Count the lines in the data below that include the word "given", then state the total and nothing besides.

Records from a data source:
========================================

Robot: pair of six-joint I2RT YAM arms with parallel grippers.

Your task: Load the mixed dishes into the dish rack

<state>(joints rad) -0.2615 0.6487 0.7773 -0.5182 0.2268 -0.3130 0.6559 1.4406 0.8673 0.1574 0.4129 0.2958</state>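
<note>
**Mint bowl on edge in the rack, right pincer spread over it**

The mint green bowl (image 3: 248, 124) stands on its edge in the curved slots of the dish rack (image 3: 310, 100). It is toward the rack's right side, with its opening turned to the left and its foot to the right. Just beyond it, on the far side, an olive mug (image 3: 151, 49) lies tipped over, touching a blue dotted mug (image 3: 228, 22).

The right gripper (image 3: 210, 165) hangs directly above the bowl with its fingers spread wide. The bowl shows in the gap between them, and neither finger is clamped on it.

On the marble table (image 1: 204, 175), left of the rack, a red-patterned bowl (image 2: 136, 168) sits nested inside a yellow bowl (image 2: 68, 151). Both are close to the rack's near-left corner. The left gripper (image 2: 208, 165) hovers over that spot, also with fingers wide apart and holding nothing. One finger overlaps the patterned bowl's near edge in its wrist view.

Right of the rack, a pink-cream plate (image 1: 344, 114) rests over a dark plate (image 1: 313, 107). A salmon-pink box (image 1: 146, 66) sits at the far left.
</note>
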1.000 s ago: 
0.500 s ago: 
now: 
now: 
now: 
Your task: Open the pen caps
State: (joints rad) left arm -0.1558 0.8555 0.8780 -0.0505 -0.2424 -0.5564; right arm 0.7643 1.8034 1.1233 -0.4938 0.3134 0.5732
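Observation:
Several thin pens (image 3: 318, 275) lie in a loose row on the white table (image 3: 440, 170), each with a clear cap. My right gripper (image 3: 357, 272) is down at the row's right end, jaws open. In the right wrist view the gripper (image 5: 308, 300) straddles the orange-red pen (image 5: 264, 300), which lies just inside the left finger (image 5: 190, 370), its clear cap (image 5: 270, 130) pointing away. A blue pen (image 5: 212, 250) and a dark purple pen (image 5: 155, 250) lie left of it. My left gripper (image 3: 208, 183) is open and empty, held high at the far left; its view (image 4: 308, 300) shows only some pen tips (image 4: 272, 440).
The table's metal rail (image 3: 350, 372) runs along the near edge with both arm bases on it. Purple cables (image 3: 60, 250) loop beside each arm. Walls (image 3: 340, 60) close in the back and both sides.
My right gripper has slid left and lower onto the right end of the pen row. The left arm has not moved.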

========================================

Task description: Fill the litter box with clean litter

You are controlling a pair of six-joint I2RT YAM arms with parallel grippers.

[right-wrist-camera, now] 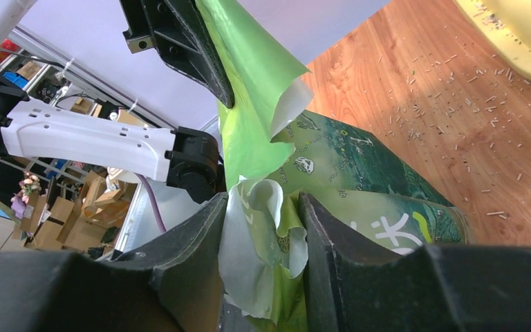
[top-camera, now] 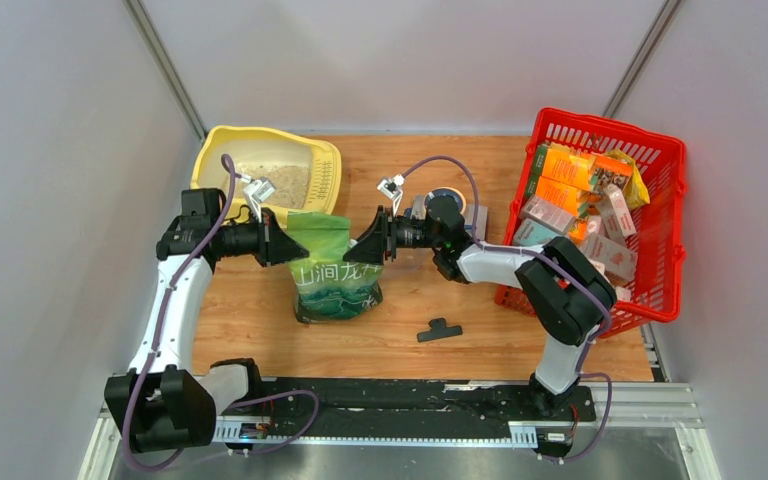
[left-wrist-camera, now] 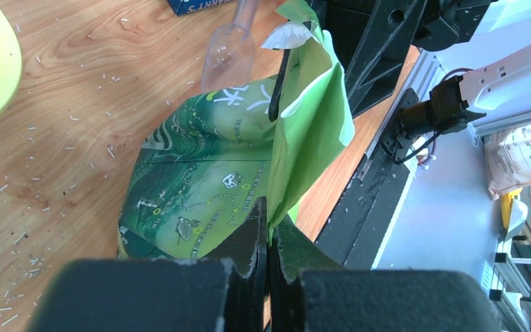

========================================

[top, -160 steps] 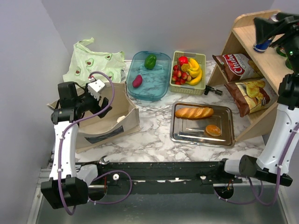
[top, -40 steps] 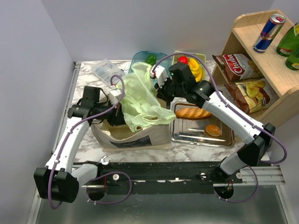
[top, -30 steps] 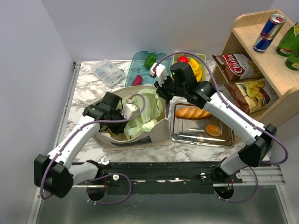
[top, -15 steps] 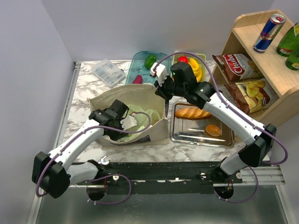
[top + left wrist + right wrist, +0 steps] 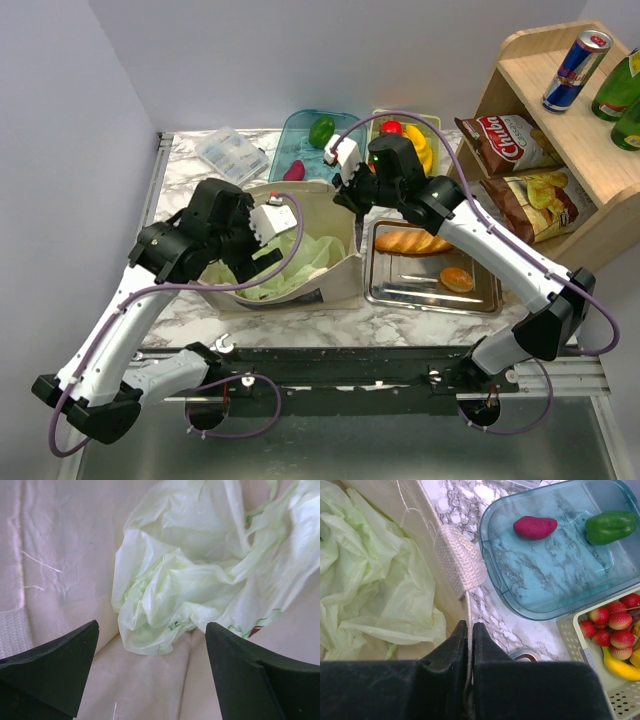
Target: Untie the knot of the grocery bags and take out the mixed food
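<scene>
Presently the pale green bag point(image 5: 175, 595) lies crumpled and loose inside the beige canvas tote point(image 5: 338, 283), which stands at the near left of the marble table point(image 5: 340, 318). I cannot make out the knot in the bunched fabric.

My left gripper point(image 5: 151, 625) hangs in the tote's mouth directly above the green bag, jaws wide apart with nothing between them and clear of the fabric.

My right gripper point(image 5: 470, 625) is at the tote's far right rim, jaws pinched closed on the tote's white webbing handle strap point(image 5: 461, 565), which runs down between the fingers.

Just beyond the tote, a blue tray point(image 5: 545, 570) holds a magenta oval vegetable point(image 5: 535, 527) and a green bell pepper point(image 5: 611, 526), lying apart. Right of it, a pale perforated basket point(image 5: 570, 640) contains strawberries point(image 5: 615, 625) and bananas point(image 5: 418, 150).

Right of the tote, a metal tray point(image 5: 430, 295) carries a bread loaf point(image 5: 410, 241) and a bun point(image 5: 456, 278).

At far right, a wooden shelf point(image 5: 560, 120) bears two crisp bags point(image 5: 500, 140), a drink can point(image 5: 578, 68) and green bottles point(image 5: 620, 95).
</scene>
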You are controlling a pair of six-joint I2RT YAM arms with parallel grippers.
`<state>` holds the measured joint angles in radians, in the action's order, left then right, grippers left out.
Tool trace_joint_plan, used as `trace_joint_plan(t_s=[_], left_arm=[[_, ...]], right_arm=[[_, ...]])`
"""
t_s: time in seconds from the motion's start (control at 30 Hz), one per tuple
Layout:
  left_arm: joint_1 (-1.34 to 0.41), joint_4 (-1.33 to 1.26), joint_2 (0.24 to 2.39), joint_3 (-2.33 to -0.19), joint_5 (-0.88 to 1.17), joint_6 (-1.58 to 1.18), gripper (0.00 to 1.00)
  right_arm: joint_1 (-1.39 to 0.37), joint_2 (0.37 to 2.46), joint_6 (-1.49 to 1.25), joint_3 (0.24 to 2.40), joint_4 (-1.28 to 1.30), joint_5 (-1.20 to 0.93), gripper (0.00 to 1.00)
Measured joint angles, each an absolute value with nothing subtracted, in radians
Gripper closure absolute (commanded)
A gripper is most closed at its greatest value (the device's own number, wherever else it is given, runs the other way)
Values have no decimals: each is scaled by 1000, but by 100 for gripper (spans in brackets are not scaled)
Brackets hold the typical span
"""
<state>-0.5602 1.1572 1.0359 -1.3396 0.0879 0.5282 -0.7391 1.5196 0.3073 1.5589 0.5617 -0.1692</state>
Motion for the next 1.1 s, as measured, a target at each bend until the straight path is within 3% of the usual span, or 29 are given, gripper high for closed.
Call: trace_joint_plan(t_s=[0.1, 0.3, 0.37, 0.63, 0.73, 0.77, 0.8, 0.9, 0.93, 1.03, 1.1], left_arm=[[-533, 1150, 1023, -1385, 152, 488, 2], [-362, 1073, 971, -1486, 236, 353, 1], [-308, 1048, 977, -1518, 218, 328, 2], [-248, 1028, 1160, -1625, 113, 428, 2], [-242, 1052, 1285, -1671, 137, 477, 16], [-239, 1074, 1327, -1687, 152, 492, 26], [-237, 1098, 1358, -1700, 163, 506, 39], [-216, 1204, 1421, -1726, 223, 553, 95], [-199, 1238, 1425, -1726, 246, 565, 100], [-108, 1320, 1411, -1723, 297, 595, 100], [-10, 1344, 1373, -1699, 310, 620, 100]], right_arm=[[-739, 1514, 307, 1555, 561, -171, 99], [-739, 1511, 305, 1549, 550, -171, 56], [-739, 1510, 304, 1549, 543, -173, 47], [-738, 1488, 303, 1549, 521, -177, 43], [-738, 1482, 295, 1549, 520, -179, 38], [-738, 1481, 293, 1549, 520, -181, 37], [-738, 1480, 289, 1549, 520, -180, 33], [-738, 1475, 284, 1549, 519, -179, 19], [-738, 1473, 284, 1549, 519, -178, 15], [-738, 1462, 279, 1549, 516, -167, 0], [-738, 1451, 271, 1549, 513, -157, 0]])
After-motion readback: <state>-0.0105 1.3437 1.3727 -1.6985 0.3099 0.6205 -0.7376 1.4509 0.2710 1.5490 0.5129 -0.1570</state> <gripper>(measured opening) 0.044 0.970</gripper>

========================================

ANSWER SPACE:
2